I swear by this stuff,, yes it's not natural. But the stuff works amazing. It's been put to the test here with three large dogs who on occasion like to poop and throw up in the house when they are sick.....
It not only removes any stains it completely makes the carpet look like nothing happened -EVEN hours later when you come home after an 8 hour workday and find a present on the light grey carpet....










You can find it on amazon.com


----------



## robin416 (Sep 8, 2013)

I've never seen that before. I finally broke down and bought a Rug Doctor machine once my dogs hit that geriatric stage. They can make one heck of mess when they've contracted Giardia.

But that small can would be a lot easier than digging my machine out.
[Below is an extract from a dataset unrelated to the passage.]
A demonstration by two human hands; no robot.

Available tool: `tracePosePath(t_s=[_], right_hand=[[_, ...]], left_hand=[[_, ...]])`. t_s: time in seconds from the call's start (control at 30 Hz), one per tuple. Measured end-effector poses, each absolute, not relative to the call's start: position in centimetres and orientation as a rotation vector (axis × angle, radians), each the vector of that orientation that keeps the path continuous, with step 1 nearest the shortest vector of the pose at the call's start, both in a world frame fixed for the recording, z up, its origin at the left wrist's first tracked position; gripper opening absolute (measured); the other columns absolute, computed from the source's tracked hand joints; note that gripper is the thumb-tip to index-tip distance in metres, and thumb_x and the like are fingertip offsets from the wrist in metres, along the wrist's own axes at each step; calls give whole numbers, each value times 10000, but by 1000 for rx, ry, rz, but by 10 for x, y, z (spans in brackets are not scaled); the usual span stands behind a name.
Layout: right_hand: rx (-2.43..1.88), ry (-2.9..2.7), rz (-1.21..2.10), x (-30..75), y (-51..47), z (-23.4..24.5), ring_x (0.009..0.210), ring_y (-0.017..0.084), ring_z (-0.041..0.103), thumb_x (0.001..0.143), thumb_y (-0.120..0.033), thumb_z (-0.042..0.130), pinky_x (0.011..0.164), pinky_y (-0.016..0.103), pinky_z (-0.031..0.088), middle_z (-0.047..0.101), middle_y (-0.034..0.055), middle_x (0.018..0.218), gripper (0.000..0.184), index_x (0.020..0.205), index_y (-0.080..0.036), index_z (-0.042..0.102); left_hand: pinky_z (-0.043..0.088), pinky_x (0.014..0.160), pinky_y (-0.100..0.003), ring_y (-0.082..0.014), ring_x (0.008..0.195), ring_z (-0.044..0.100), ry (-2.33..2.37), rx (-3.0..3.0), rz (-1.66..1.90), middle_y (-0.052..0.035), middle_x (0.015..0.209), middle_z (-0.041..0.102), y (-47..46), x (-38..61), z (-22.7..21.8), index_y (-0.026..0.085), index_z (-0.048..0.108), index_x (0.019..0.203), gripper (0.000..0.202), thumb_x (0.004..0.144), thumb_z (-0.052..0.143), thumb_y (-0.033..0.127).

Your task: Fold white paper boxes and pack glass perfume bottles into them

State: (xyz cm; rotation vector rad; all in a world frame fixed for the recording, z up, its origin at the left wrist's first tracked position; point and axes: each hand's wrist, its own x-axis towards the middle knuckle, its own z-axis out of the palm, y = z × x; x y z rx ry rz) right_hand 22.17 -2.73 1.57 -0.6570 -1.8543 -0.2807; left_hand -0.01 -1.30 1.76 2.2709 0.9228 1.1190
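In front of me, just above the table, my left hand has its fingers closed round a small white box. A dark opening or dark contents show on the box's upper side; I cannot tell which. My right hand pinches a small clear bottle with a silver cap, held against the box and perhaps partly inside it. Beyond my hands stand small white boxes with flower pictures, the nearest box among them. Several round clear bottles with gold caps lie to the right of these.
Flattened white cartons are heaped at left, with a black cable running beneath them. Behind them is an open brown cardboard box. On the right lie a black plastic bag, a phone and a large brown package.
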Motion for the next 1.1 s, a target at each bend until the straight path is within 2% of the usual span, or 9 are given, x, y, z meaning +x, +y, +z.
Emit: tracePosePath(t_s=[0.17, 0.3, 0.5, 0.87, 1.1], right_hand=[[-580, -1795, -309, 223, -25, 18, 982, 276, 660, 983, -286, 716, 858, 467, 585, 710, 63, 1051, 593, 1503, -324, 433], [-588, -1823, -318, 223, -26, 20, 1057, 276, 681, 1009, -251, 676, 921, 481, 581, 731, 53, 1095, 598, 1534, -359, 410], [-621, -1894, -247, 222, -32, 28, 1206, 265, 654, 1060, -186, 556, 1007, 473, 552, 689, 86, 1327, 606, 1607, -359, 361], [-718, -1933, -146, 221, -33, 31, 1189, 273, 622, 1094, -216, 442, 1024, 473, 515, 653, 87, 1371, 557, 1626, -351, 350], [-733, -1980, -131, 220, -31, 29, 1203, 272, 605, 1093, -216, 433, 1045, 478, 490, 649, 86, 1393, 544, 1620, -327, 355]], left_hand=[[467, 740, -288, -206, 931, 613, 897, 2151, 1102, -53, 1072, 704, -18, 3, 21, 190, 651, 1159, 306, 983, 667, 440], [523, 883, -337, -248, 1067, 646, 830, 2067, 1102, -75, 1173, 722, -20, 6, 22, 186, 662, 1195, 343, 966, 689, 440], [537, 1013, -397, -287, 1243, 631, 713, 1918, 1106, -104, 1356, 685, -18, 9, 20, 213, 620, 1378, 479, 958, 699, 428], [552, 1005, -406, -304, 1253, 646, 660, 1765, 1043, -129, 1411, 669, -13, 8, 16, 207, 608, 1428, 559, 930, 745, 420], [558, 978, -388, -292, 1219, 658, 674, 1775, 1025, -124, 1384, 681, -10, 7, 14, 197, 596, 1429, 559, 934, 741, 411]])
As a matter of fact I just stowed it away in the closet a little while ago.


----------



## Maryellen (Jan 21, 2015)

It's awesome. I've been using it for 5 years now , I buy 6 at a time so I never run out. Yesterday we came home to a massive amount of diarrhea on my light grey hallway rug. I scooped up the mess then sprayed this stuff on, blotted with a few paper towels, repeated it and was done.


----------



## Maryellen (Jan 21, 2015)

So far I've used it on dog poop,dog throw up, cat throw up, chicken poop on carpet, mud,wine and an unknown smelly mess lol...


----------



## hildar (Oct 3, 2013)

LOL, you always have to wonder what the unknown is on the floor. I told the kids one day taste it and see what it is, no body volunteered for that option. Luckily though we are still putting in hardwood floors.


----------



## robin416 (Sep 8, 2013)

OG! The urge to gag is so strong right now.

You do realize that some of those mysteries eat through the finish of hardwood floors, don't you?


----------